Barker had come to comedy through theatre, but once he had embraced the small screen, with all its limitations, he did not look back: “I think it’s better to make people laugh than cry,” he said.
His finest creation was Norman Stanley Fletcher in Porridge, a habitual criminal who, in the words of his sentencing judge, “accepts arrest as an occupational hazard and presumably accepts imprisonment in the same casual manner.” Snout in pocket, gum in mouth, Fletcher was the old lag who knew the rules.
As a scriptwriter Barker loved to play with language. Sketches for The Two Ronnies were laced with spoonerisms and doubles entendres. A luckless character might go into a shop asking for fork handles, and be given four candles. This was not the kind of humour which could be made up off the cuff — it was based on precise scripts and perfect timing.
Barker was the first to admit that, without a script, he was not funny. He was in awe of Corbett’s ability to sit casually in front of an audience and tell shaggy-dog stories. Barker enjoyed live performance but only when in character — off-stage he was a quiet family man.

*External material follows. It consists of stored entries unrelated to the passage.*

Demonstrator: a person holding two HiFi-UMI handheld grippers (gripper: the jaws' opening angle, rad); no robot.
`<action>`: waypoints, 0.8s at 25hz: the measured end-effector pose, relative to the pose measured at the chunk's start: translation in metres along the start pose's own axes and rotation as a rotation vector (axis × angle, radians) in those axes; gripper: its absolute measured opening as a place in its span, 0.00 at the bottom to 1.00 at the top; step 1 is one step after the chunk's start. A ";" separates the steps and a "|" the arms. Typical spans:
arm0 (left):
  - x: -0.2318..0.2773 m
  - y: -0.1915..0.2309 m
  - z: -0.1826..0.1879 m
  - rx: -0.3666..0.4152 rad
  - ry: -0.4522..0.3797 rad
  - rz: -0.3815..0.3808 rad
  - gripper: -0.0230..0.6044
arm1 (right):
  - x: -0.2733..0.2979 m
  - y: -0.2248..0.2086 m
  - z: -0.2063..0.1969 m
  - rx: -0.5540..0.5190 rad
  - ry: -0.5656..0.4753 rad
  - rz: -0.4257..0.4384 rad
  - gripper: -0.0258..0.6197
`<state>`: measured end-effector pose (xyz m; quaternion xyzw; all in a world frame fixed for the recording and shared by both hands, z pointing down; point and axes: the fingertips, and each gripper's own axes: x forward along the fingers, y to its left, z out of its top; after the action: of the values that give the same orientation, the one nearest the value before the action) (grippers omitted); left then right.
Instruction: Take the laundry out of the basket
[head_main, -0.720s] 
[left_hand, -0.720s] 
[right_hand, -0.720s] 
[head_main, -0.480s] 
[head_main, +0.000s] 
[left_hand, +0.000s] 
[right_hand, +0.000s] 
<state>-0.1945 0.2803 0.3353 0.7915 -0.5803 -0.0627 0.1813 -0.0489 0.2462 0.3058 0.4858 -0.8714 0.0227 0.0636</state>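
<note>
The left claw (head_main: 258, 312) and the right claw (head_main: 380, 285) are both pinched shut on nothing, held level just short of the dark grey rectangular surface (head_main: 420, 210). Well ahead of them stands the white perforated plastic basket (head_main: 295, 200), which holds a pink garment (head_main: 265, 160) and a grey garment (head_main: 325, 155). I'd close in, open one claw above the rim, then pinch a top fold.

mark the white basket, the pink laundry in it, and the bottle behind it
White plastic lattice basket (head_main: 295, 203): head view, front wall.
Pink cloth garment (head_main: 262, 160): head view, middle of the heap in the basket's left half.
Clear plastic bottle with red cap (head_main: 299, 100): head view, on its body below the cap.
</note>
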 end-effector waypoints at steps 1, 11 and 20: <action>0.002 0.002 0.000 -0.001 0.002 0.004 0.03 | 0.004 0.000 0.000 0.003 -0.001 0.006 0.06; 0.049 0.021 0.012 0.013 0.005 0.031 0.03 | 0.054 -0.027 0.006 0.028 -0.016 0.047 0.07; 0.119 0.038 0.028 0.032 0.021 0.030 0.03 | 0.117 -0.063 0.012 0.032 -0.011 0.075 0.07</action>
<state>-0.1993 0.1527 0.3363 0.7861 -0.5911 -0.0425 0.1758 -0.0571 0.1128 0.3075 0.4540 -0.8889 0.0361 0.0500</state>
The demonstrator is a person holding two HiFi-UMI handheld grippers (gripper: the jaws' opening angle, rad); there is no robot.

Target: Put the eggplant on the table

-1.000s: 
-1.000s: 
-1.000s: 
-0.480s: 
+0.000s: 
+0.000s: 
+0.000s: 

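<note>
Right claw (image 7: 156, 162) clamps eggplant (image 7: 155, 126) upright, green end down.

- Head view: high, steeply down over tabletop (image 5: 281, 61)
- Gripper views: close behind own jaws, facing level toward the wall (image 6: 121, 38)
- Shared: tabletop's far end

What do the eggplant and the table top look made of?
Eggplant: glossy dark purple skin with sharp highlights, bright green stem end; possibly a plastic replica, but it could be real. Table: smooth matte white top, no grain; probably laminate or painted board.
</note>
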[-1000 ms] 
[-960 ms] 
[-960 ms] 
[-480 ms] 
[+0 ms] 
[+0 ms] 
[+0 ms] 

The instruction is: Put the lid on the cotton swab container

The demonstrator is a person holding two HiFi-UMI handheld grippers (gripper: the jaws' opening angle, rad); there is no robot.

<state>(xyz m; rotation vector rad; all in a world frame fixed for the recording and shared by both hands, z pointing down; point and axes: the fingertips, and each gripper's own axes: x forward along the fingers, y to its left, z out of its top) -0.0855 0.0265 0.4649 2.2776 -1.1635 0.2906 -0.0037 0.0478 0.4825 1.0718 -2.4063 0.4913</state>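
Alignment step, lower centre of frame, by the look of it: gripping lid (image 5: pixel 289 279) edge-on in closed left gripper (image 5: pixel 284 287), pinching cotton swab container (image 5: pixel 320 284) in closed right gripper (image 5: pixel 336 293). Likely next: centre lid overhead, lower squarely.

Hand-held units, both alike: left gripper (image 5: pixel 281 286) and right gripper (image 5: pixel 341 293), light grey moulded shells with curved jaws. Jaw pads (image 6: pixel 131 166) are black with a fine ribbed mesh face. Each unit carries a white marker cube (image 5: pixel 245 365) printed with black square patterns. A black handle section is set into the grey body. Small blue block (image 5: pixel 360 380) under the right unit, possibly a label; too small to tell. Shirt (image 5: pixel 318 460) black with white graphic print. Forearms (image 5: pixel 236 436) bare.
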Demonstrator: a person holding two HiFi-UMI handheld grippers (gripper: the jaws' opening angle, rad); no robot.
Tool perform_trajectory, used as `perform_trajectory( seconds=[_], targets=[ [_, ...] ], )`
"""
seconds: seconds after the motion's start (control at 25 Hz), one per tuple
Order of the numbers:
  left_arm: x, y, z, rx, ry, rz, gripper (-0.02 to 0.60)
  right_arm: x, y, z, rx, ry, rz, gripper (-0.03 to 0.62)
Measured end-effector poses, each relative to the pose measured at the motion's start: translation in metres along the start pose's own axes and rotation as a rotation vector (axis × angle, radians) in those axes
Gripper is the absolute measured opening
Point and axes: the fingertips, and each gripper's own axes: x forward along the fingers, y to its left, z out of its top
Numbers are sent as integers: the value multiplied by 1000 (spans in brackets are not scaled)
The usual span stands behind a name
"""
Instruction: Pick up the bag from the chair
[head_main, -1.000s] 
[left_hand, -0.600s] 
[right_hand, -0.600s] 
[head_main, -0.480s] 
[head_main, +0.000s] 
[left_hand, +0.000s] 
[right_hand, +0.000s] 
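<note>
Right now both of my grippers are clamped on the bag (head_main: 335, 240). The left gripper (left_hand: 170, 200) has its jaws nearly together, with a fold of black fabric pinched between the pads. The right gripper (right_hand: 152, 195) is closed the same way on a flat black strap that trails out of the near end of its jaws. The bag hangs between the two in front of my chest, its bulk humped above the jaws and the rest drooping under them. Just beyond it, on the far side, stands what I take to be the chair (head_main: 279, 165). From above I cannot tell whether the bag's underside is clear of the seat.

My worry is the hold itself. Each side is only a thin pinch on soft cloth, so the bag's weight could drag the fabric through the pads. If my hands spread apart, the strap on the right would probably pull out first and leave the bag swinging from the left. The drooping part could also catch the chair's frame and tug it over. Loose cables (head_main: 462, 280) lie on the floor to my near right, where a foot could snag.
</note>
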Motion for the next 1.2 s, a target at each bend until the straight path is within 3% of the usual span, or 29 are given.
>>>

He and Corbett were a uniquely independent double act. Despite the difference in their size — which provided visual jokes — they had a similar style, and both were comfortable playing the feed or the comedian. The success of The Two Ronnies might easily have confined them to a lifelong partnership. They were friends, too, but both wanted to maintain separate careers and did so through their own sitcoms. While it was impossible to imagine Eric Morecambe without Ernie Wise, it was not impossible to imagine Barker without Corbett.
Ronald William George Barker was born in Bedford in 1929 and brought up in Oxford, where his father had a clerical job with Shell. Educated at the City of Oxford High School, Barker initially trained to be an architect but abandoned the course after six months, convinced that he did not have the necessary talent. Unenthusiastically, he joined the Westminster Bank and dreamed of becoming an actor. He spent many adolescent hours in his room, listening to radio comedians such as Tommy Handley. He kept his fellow clerks amused with impersonations and plotted his escape.
The opportunity arose when he joined the Manchester Repertory Company which, singularly, was based in Aylesbury. It was not a successful company, but Barker was enthralled. He made his professional debut on November 15, 1948, as Lieutenant Spicer in J. M. Barrie’s Quality Street. There was a new play every week. Although Barker was less portly as a youth, he was evidently not juvenile lead material, and mostly took comic roles.
In 1951 he joined the Oxford Playhouse where he spent three years. Working alongside him was the young Maggie Smith. Barker was not impressed by her youthful range, and ruefully remembered advising her to give up. Another colleague was Peter Hall, who was similiarly pessimistic about Barker’s own future. Over a pint of beer, he told Barker: “You and I will never really get on in this business, Ron. You have to be queer to get on in this business.”
It was Hall who gave Barker his break. In 1955 Hall directed a production of Mourning Becomes Electra at the Arts Theatre, London. He saw two good parts in it for Barker, and asked his friend to join him.
In 1957 Barker married Joy Tubb, an assistant stage manager. Having acquired a family to feed he kept himself employed in West End theatre for several years, but it was radio which made “Ronnie” Barker, as he now styled himself, known to a national audience. In 1959 he was offered the role of Able Seaman Johnson in the BBC’s new radio comedy, The Navy Lark. The half-hour programme was intended as a vehicle for Jon Pertwee, but Barker’s role expanded as the show became a hit.
He also started to do film work, providing the character backbone to several British comedies. In the early 1960s he supported Jimmy Edwards in his television series, The Seven Faces of Jim.